> **ACTIVITY**
In the data below, locate each line with the word "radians" and list it.

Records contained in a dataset

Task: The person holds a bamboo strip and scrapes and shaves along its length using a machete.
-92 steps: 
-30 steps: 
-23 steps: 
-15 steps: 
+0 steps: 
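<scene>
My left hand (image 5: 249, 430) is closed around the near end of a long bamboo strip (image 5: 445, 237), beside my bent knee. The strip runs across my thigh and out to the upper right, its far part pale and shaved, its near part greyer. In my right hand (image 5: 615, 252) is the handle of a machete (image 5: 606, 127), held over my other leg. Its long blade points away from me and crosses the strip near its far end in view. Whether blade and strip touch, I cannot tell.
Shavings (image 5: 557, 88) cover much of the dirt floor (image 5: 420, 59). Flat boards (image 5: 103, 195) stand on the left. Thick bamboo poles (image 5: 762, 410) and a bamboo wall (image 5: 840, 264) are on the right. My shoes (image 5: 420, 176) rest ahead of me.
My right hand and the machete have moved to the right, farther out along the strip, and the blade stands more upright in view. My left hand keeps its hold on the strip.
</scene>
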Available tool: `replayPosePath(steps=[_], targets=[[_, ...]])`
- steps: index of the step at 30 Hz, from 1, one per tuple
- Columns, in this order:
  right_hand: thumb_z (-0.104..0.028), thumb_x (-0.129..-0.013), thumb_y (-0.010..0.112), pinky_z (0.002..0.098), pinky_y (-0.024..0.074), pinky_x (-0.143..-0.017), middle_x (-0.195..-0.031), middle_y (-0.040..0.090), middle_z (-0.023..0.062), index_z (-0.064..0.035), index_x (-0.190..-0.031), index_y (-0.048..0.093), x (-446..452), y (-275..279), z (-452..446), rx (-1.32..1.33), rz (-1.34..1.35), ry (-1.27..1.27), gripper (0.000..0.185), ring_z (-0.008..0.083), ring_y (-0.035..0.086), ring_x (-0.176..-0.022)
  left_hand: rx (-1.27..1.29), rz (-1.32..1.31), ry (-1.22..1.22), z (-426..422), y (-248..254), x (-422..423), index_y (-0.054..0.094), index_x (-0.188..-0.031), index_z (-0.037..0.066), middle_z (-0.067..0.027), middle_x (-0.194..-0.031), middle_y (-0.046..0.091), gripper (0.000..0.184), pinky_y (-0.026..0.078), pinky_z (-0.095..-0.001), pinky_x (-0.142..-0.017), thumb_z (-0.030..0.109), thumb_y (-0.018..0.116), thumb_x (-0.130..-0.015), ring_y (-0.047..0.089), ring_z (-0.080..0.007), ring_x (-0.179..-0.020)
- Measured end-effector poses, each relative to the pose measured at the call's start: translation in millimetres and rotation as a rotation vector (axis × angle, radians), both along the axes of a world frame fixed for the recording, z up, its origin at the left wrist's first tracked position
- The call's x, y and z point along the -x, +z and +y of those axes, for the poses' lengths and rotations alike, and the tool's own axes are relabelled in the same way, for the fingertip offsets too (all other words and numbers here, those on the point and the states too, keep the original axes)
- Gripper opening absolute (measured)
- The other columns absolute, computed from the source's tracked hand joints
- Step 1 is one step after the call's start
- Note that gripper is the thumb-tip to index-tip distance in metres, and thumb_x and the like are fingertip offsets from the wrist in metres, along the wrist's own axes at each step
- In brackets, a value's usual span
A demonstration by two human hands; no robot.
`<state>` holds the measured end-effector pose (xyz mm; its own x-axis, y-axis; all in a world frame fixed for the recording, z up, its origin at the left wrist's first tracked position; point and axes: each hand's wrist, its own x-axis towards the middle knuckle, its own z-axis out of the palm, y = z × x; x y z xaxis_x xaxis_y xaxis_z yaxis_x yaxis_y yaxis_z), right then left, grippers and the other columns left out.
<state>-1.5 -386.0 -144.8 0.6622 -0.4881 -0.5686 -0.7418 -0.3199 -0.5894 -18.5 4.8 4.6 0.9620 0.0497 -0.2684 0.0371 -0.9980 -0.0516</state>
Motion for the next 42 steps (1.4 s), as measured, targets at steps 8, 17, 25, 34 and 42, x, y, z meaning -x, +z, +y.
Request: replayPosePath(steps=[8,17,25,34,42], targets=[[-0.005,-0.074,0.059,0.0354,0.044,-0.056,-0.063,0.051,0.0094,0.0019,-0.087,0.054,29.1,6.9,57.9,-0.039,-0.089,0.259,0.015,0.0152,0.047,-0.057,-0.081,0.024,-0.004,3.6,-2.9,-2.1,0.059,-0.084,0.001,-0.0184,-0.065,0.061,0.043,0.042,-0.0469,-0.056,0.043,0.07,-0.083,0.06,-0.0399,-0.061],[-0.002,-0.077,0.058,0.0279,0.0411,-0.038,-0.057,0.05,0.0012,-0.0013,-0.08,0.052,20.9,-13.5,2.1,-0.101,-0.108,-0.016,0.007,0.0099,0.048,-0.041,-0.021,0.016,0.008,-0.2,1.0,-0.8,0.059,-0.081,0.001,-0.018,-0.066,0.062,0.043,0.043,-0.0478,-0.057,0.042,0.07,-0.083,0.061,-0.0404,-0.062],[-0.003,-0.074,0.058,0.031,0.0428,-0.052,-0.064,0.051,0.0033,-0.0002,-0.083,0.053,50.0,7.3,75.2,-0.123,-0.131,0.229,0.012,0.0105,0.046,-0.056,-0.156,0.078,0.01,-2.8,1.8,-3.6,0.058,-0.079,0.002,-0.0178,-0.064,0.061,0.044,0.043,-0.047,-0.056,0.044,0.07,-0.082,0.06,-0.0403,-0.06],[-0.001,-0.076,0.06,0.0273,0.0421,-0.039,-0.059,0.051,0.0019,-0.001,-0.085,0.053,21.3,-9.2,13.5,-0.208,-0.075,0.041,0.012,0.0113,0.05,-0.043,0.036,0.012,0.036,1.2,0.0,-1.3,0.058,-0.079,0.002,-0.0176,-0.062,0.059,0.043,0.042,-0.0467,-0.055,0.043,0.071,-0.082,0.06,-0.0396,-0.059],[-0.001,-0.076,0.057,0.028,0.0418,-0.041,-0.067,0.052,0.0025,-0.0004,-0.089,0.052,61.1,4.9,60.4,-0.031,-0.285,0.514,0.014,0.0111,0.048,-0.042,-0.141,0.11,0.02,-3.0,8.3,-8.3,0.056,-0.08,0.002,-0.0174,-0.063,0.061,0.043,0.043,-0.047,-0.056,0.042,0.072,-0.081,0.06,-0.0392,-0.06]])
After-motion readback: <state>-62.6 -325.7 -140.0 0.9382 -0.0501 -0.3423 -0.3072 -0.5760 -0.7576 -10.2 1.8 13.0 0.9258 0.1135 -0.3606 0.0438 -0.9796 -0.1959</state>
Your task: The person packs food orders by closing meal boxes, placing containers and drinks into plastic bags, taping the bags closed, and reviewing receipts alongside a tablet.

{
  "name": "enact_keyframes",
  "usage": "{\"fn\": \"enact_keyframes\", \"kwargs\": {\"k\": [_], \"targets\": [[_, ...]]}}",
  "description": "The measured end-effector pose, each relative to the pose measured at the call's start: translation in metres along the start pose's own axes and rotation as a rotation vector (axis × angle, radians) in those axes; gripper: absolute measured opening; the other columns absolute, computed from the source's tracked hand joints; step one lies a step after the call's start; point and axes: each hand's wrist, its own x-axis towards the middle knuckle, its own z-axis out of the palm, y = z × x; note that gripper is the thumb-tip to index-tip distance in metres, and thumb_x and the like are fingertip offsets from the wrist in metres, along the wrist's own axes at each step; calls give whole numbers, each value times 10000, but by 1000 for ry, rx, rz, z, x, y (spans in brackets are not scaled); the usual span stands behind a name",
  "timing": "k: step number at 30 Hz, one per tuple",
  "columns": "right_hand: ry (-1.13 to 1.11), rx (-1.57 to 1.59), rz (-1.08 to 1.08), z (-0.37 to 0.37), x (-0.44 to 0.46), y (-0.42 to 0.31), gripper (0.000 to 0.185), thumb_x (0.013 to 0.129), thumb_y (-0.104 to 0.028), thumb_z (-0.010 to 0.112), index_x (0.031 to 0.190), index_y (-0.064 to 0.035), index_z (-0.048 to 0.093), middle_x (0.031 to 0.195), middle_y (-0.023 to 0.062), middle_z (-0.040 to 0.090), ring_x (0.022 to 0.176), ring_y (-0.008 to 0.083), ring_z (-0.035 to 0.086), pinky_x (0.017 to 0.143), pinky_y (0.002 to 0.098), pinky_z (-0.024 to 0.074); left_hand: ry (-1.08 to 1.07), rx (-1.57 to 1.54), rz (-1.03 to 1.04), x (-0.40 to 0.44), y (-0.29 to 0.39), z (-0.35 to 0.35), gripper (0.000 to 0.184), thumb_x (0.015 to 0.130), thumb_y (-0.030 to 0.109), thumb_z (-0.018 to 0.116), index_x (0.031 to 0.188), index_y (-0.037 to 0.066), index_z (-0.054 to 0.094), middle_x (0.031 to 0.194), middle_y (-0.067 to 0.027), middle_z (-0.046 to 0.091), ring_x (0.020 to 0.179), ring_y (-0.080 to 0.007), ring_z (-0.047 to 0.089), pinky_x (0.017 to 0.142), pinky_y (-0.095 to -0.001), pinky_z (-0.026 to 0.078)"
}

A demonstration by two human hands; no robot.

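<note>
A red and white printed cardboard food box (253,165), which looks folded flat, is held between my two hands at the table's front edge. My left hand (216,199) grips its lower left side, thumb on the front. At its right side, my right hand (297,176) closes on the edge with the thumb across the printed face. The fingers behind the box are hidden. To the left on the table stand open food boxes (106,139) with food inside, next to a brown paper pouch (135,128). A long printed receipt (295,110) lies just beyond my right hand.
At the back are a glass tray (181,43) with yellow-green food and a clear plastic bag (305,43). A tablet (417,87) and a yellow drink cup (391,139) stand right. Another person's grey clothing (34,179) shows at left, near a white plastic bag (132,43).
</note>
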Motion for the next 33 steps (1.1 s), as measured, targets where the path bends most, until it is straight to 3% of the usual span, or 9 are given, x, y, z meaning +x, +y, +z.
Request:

> **RESULT FOR THIS TASK**
- Measured end-effector poses, each relative to the pose measured at the call's start: translation in millimetres and rotation as a rotation vector (axis × angle, radians), both along the axes of a world frame fixed for the recording, z up, its origin at the left wrist's first tracked position
  "description": "The measured end-effector pose, each relative to the pose measured at the call's start: translation in metres along the start pose's own axes and rotation as a rotation vector (axis × angle, radians) in those axes; gripper: absolute measured opening; the other columns absolute, computed from the source's tracked hand joints; step one lies a step after the call's start; point and axes: each hand's wrist, its own x-axis towards the middle knuckle, its own z-axis out of the palm, y = z × x; note that gripper is the thumb-tip to index-tip distance in metres, and thumb_x and the like are fingertip offsets from the wrist in metres, along the wrist's own axes at each step; calls give whole numbers, each value times 10000, but by 1000 for ry, rx, rz, z, x, y (spans in brackets are not scaled); the usual span stands behind a name",

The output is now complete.